A postsecondary education institution exclusive to the province of Quebec in Canada. CEGEP is a French acronym for Collège d'enseignement général et professionnel, meaning 'College of General and Vocational Education.'

Highest certificate, diploma or degree (Highest level of educational attainment):
This is a derived variable obtained from the educational qualifications questions, which asked for all certificates, diplomas and degrees to be reported. There is an implied hierarchy in this variable (secondary school graduation, registered apprenticeship and trades, college, university) which is loosely tied to the 'in-class' duration of the various types of education. However, at the detailed level, a registered apprenticeship graduate may not have completed a secondary school certificate or diploma, nor does an individual with a master's degree necessarily have a certificate or diploma above the bachelor's degree level.
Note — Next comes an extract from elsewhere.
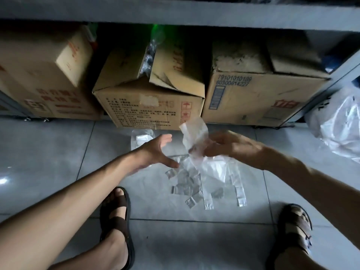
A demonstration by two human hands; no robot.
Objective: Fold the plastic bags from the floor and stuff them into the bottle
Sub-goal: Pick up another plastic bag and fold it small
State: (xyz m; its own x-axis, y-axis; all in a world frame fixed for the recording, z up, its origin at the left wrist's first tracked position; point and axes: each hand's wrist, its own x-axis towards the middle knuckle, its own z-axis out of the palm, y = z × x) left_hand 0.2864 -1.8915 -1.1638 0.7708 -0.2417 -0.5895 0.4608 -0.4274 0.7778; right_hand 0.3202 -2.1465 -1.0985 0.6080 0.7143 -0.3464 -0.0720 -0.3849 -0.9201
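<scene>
My right hand [229, 147] pinches the plastic bag [194, 133] upright by its lower end; my left hand [155, 151], fingers spread and empty, lies just left of it.

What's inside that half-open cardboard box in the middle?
The middle box shows crumpled clear plastic between its flaps, with a green thing above. The flaps hide everything deeper.

Cardboard boxes [150, 106] wall off the upper frame; a bulky white bag [339, 123] blocks the right edge; folded bags [185, 182] clutter the centre. Floor tiles [48, 152] at left lie open.
</scene>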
Therefore, although the sequence is more or less hierarchical, it is a general rather than an absolute gradient measure of academic achievement.

Less than high school:
Encompasses the persons who have no certificate, diploma or degree.

Location of study:
This variable indicates the province, territory (in Canada) or country (outside Canada) where the highest certificate, diploma or degree was obtained. It is only reported for individuals who had completed a certificate, diploma or degree above the secondary (high) school level.
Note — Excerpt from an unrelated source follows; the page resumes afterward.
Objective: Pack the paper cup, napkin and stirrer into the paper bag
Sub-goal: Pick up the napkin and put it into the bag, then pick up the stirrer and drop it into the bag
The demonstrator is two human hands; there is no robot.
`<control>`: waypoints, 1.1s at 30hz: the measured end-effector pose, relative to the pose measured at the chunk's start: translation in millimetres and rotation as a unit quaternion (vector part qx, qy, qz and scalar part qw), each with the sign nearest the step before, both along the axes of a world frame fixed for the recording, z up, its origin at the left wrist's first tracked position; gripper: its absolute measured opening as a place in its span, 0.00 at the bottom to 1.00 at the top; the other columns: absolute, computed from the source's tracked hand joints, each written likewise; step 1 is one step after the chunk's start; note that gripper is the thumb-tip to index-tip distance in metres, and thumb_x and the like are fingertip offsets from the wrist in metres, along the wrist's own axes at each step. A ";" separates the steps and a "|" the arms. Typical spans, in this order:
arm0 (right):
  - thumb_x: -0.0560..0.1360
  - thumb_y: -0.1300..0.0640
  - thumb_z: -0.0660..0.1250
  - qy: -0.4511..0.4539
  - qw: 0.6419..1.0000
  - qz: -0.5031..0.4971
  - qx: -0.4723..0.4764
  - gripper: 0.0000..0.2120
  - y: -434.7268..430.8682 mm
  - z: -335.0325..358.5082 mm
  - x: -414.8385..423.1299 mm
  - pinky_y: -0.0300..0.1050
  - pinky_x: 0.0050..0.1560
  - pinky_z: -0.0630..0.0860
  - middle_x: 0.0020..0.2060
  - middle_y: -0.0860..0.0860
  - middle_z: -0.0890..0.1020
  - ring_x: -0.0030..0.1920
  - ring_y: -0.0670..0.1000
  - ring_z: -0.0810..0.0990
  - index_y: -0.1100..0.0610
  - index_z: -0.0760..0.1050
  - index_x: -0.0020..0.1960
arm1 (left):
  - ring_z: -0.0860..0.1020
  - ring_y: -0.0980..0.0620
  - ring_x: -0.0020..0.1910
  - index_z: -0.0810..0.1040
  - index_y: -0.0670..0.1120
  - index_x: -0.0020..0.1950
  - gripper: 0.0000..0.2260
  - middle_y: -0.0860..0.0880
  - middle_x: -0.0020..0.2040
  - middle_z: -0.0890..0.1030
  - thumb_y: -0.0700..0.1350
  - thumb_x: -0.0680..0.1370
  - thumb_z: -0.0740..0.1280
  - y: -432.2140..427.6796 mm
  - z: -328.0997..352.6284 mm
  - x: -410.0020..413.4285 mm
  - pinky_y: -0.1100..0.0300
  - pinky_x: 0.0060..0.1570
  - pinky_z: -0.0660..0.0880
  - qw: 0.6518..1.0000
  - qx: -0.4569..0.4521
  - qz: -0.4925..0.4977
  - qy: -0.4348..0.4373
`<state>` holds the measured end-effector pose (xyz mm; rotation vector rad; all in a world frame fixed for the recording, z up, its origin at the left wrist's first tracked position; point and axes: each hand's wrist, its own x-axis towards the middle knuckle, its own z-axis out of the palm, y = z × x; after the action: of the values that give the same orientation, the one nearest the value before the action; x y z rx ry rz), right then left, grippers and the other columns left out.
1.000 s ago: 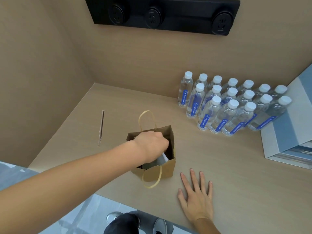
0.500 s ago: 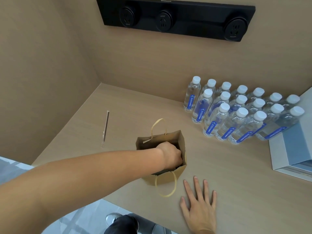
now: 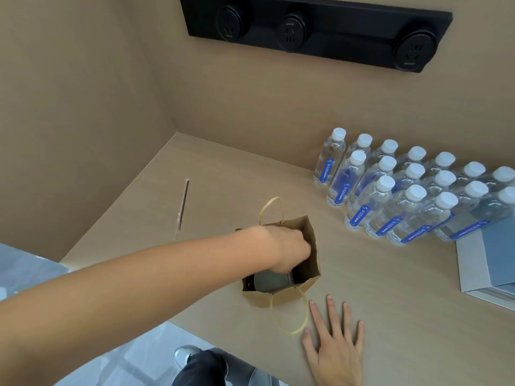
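A small brown paper bag (image 3: 313, 254) with yellow string handles stands open on the beige counter. My left hand (image 3: 287, 250) reaches down into its mouth, and the fingers are hidden inside. Below the hand, a pale grey rounded object (image 3: 267, 282) lies in the bag; whether it is the cup or the napkin I cannot tell. The stirrer (image 3: 182, 207), thin and in a clear sleeve, lies on the counter to the left of the bag. My right hand (image 3: 337, 346) rests flat on the counter just right of the bag's front handle, fingers spread, holding nothing.
Several water bottles (image 3: 390, 196) with white caps stand in rows at the back right. A grey-and-white box (image 3: 490, 263) sits at the right edge. A black socket strip (image 3: 315, 32) is on the back wall. Walls close the left and back sides.
My left hand has gone deeper into the bag with the white thing it carried. The view has shifted slightly, and my right hand has stayed flat on the counter.
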<state>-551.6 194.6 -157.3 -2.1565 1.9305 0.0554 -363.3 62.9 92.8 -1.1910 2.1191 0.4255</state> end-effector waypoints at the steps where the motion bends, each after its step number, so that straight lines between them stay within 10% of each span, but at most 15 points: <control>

Major field of study – Classification of Instructional Programs (CIP):
Refers to the main subject area of the person's highest certificate, diploma or degree after high school.

On-reserve population:
The 'on-reserve' population is defined according to criteria established by Indian and Northern Affairs Canada (INAC). On reserve population includes all people living in the following census subdivision (CSD) types or communities affiliated with First Nations or Indian bands: Indian reserve / Réserve Indienne (IRI), Indian settlement / Établissement indien (S-É), Indian Government District (IGD), Terres réservées aux Cris (TC), Terres réservées aux Naskapis (TK), Nisga'a village (NVL), Nisga'a land (NL) and Teslin land (TL), as well as selected CSDs of various other types that are northern communities in Saskatchewan, the Northwest Territories and the Yukon Territory, which have large concentrations of Registered Indians. All other CSDs are considered to be 'off reserve.'

Postsecondary qualification:
Encompasses the persons who have acquired a trades certificate, a college diploma or a university certificate or diploma.

Registered or Treaty Indian:
Refers to those persons who reported they were registered under the Indian Act of Canada. Treaty Indians are persons who are registered under the Indian Act and can prove descent from a band that signed a treaty.

University degree:
Encompasses the persons who have a bachelor's degree, a university certificate or diploma above bachelor level, a degree in medicine, dentistry, veterinary medicine or optometry, a master's degree or an earned doctorate.

Urban areas:
Urban areas have a population of at least 1,000 and no fewer than 400 persons per square kilometre. They include both census metropolitan areas and urban non-census metropolitan areas.

Urban census metropolitan area (CMA):
Area consisting of one or more neighbouring municipalities situated around a major urban core. A census metropolitan area must have a total population of at least 100,000 of which 50,000 or more live in the urban core.

Note to reader:

Rounding: Due to the nature of random rounding, counts may vary slightly between different census products, such as the analytical document, highlight tables and topic-based tabulations.